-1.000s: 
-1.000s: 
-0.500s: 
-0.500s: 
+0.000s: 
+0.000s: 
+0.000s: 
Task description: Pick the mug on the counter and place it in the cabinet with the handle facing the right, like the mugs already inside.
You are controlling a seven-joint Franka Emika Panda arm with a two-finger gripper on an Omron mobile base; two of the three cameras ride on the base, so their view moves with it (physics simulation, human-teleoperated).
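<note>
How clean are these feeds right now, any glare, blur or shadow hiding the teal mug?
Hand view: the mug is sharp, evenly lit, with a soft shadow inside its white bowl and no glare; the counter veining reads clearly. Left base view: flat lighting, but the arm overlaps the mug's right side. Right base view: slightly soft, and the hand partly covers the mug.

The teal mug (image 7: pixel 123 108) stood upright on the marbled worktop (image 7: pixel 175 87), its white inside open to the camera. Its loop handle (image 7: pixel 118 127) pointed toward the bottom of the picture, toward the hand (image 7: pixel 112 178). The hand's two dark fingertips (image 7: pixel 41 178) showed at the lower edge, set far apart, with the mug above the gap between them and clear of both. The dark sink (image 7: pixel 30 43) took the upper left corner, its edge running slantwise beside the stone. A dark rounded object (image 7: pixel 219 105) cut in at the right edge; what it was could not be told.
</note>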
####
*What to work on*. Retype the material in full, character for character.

*The answer*.
-1.000s: 
-1.000s: 
-0.500s: 
-0.500s: 
+0.000s: 
+0.000s: 
+0.000s: 
Task description: Pick the mug on the counter and place it in the cabinet with the handle facing the right, like the mugs already inside.
You are controlling a seven-joint Franka Emika Panda arm with a two-finger gripper on an Omron mobile base; two of the three cameras ride on the base, so their view moves with it (physics simulation, human-teleoperated).
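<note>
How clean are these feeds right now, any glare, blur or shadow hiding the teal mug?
Hand view: the mug is sharp, evenly lit, with a soft shadow inside its white bowl and no glare; the counter veining reads clearly. Left base view: flat lighting, but the arm overlaps the mug's right side. Right base view: slightly soft, and the hand partly covers the mug.

The teal mug (image 7: pixel 123 108) stood upright on the marbled worktop (image 7: pixel 175 87), its white inside open to the camera. Its loop handle (image 7: pixel 118 127) pointed toward the bottom of the picture, toward the hand (image 7: pixel 112 178). The hand's two dark fingertips (image 7: pixel 41 178) showed at the lower edge, set far apart, with the mug above the gap between them and clear of both. The dark sink (image 7: pixel 30 43) took the upper left corner, its edge running slantwise beside the stone. A dark rounded object (image 7: pixel 219 105) cut in at the right edge; what it was could not be told.
</note>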

That concludes the exercise.